Indeed, based on current trading, several of the container lines marginally profitable in the first quarter must now be operating heavily in the red, and unless there is a big improvement in the fundamentals within the next few weeks, half-year results could make grim reading.

It follows that during the next month carriers will be using all of the tools in their box to firstly reverse the tide of freight rate erosion, and secondly to push freight rates back up to sustainable levels.

Notwithstanding that Asia-North Europe June GRIs were an abysmal failure, carriers have begun another push for substantial rate increases from 1 July, at the traditional start of the peak season, and have already laid the foundations by announcing a number of blanked sailings in June, ahead of the increased cargo flows.
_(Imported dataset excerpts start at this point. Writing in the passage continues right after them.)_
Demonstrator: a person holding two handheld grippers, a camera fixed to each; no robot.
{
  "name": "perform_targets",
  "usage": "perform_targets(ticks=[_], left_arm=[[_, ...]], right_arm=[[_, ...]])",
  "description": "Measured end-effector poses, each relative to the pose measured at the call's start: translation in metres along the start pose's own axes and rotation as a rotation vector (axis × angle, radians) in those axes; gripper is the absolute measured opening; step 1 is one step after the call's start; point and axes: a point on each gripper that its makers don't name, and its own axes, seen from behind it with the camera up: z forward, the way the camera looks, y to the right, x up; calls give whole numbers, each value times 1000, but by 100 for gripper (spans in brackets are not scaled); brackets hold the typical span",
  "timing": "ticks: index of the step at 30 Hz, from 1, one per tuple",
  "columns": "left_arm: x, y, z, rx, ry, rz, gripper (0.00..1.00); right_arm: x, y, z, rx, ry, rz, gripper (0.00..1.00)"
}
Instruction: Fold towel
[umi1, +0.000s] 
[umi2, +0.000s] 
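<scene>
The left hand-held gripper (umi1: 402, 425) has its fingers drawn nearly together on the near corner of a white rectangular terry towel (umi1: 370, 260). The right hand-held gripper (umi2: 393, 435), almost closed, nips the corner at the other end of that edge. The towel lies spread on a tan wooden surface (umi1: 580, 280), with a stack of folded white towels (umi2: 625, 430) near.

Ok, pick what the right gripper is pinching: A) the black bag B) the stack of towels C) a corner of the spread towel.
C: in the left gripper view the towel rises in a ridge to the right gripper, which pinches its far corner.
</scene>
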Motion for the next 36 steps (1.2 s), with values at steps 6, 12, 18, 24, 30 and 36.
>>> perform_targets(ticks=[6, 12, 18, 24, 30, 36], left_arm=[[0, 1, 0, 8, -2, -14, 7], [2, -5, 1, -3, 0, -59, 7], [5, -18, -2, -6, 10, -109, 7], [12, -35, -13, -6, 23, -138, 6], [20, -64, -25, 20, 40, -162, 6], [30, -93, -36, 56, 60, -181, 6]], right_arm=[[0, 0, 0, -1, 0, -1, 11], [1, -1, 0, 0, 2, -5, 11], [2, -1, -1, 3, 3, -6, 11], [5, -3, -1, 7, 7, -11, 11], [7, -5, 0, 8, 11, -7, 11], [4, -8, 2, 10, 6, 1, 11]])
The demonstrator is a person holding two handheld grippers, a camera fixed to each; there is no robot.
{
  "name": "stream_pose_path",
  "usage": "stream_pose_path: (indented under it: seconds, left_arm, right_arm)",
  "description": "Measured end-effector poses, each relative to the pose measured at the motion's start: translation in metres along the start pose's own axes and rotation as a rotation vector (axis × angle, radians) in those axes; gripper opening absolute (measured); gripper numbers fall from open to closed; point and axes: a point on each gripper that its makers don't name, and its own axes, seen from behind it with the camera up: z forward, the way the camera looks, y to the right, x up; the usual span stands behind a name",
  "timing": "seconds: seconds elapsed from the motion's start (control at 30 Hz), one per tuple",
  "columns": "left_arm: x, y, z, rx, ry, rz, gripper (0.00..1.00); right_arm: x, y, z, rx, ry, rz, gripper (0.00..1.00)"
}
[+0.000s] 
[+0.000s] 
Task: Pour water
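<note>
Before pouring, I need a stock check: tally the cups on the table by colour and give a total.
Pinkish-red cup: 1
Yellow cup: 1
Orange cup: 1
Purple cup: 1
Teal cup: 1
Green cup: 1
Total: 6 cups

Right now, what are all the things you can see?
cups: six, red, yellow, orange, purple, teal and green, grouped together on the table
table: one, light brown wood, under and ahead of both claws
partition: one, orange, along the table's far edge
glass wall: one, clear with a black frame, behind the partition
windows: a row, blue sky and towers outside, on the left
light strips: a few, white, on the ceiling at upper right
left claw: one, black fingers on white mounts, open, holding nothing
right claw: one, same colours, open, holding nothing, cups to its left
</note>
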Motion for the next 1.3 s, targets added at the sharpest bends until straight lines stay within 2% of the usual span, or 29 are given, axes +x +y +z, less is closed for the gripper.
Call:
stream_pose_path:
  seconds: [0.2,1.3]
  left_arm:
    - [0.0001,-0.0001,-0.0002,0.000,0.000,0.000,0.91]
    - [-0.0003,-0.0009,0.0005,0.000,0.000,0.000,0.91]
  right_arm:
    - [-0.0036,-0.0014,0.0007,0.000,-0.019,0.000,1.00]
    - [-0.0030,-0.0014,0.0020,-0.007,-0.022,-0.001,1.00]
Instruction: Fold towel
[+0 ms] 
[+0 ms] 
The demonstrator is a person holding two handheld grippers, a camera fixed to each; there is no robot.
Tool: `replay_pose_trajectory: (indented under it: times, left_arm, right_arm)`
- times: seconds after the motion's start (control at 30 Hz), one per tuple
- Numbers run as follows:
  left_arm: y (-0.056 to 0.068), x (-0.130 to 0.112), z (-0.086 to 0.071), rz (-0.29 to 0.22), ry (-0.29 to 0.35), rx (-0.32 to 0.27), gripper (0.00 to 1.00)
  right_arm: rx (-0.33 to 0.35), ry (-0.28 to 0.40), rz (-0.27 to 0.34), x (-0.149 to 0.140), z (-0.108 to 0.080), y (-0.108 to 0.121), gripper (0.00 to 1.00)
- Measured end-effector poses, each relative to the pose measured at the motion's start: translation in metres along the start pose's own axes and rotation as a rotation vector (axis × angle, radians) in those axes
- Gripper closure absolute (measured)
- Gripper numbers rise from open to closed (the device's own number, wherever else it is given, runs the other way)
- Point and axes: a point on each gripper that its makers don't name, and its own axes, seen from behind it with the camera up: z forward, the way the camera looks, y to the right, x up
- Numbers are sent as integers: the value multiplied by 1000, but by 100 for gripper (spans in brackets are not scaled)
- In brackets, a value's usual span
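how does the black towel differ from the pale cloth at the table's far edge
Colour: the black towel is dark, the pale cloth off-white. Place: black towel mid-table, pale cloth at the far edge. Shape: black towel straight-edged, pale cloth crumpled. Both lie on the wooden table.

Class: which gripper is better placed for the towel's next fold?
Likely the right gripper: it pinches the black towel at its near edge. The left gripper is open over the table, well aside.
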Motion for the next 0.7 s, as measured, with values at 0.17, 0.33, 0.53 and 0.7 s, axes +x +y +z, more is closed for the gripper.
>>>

The seasonality of global container traffic is evidenced by a graph provided by Drewry Maritime Research, which shows that since 2008 average third-quarter volumes have exceeded 42m teu, compared with just over 40m teu in the previous quarter and around 38m teu in the first three months.

Nevertheless, of concern for the global carriers is that many tradelanes are already operating under the pressure of excess capacity and the impact of cascaded tonnage, even before the armada of new tonnage is received.

And in a number of cases, the ships now being deployed are inappropriate: too big and too soon for the routes concerned.

However, container lines are serial optimists by nature, and – although no doubt currently under some considerable pressure from their investors – can point to last year’s strong peak season, that proved to be not only bigger, but also to last longer than had been predicted.